_ACTIVITY_
Copy out, exactly and with nothing else, the stretch of lines that starts at the line containing "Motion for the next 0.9" and finishes at the end of the data.

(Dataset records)
···
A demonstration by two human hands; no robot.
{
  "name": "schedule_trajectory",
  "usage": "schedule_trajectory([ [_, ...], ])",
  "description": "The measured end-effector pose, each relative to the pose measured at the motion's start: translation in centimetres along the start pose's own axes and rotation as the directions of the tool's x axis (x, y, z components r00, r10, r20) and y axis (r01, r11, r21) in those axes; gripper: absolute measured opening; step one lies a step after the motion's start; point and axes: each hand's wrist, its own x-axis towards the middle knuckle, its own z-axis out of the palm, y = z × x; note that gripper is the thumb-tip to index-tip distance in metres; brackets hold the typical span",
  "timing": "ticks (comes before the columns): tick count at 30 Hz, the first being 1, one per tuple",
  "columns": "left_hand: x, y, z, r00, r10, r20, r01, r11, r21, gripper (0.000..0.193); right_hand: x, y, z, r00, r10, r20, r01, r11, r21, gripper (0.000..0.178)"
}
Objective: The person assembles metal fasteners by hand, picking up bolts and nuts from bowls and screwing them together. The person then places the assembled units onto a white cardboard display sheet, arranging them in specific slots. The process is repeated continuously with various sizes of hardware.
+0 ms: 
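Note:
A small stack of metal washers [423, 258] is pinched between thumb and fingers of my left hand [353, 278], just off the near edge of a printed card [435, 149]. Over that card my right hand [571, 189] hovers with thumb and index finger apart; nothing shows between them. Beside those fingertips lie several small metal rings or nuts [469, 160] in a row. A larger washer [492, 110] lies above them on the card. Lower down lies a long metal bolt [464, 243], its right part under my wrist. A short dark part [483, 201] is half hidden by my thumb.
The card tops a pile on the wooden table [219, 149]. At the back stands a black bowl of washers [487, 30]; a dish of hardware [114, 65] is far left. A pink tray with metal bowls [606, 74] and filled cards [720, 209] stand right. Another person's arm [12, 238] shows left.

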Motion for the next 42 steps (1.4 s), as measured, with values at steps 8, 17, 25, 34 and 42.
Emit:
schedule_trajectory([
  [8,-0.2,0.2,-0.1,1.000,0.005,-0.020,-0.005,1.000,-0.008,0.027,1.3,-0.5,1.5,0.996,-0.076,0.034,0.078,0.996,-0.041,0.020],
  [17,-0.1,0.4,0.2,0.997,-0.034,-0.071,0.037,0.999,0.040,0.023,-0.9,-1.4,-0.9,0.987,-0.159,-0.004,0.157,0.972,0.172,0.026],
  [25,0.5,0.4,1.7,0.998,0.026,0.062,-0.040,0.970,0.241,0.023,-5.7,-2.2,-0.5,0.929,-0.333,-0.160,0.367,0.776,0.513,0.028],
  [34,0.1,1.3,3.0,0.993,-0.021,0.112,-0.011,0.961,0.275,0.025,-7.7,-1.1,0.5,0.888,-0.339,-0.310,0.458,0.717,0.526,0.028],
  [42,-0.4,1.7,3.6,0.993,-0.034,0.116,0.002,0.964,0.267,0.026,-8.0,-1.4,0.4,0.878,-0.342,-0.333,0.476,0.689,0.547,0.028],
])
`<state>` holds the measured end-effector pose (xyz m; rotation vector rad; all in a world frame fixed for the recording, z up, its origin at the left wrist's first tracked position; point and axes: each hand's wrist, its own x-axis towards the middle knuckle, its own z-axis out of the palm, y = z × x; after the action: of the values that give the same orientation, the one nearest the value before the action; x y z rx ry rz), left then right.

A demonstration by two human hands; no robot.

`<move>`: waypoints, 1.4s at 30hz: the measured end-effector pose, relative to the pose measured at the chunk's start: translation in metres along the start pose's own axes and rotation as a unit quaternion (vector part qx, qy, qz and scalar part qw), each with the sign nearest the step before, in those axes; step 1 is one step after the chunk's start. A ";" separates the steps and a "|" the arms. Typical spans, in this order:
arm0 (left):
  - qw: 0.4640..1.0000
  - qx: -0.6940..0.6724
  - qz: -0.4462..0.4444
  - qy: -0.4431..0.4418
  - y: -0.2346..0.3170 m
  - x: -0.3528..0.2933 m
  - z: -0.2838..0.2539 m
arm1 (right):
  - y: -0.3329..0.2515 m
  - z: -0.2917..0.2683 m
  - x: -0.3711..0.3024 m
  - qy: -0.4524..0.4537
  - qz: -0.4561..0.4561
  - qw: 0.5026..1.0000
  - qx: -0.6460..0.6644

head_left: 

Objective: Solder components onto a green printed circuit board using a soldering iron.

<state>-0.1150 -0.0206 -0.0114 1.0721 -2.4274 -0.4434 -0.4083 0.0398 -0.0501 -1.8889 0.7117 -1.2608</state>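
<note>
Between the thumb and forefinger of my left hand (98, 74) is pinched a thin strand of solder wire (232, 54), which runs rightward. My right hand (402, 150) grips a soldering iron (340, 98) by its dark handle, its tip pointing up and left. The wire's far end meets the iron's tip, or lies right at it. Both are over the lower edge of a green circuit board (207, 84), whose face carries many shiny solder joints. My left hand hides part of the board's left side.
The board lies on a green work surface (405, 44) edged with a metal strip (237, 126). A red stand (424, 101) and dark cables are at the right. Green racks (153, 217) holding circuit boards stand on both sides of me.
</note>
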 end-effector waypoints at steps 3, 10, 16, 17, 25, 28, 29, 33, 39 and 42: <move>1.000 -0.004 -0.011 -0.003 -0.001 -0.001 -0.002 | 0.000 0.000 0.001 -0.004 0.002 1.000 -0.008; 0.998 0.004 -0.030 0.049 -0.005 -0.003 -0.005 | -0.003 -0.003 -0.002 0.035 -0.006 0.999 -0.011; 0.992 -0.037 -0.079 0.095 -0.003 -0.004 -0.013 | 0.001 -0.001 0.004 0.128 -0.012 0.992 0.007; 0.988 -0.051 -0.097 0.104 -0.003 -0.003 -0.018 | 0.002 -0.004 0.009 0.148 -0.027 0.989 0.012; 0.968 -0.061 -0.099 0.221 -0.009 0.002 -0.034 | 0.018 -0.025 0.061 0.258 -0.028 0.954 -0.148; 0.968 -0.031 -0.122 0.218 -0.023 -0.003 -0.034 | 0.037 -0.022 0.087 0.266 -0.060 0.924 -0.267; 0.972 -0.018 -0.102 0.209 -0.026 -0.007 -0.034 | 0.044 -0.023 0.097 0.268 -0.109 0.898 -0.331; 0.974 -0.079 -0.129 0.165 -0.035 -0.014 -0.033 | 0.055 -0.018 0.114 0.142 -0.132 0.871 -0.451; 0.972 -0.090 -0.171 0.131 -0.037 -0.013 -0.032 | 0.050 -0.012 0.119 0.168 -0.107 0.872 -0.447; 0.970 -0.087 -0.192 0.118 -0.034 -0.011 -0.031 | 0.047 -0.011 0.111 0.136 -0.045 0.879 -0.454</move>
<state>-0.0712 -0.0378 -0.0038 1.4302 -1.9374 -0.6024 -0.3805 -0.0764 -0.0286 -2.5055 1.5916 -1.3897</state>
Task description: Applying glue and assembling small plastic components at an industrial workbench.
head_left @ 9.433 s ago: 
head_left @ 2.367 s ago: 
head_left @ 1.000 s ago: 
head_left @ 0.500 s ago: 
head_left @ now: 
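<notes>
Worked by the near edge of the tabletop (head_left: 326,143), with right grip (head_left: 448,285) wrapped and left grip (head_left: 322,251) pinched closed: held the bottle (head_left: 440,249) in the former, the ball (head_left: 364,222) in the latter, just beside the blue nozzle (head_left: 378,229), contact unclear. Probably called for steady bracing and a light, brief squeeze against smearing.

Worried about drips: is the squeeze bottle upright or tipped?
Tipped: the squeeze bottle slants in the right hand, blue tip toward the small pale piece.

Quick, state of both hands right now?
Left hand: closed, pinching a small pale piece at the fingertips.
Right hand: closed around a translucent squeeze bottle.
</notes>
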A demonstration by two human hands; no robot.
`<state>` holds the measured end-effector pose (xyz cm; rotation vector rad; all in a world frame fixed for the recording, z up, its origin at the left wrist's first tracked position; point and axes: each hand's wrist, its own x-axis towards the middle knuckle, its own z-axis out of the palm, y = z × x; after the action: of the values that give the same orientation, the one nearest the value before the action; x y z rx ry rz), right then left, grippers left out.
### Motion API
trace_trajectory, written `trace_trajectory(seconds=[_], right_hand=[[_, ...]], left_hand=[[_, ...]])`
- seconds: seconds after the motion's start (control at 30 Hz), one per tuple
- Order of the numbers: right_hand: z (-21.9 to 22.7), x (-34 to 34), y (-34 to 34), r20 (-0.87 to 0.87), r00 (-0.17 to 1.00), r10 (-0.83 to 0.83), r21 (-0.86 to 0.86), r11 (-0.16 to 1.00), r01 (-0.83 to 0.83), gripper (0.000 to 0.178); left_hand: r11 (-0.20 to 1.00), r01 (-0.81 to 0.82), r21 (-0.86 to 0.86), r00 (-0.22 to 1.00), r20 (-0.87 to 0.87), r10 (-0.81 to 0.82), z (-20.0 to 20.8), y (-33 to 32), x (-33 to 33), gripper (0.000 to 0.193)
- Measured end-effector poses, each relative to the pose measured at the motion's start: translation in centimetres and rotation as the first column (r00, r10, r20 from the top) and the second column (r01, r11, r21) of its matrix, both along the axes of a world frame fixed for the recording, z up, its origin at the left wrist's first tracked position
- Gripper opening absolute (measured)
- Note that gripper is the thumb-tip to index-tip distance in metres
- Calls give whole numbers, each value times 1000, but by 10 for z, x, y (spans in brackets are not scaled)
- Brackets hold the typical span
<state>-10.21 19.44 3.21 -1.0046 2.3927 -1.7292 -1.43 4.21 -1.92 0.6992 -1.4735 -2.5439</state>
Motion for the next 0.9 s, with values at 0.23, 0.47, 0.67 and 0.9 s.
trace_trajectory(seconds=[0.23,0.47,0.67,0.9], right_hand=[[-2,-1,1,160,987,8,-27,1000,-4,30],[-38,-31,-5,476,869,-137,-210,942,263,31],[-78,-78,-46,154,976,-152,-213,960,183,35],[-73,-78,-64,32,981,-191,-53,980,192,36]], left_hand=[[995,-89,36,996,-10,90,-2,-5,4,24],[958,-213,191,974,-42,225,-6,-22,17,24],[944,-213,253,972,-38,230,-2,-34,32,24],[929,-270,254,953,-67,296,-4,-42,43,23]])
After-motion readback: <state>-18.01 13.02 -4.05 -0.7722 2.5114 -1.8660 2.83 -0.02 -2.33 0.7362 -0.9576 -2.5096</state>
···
_SOLUTION TO THIS TASK_
Motion for the next 0.9 s, with values at 0.23, 0.47, 0.67 and 0.9 s.
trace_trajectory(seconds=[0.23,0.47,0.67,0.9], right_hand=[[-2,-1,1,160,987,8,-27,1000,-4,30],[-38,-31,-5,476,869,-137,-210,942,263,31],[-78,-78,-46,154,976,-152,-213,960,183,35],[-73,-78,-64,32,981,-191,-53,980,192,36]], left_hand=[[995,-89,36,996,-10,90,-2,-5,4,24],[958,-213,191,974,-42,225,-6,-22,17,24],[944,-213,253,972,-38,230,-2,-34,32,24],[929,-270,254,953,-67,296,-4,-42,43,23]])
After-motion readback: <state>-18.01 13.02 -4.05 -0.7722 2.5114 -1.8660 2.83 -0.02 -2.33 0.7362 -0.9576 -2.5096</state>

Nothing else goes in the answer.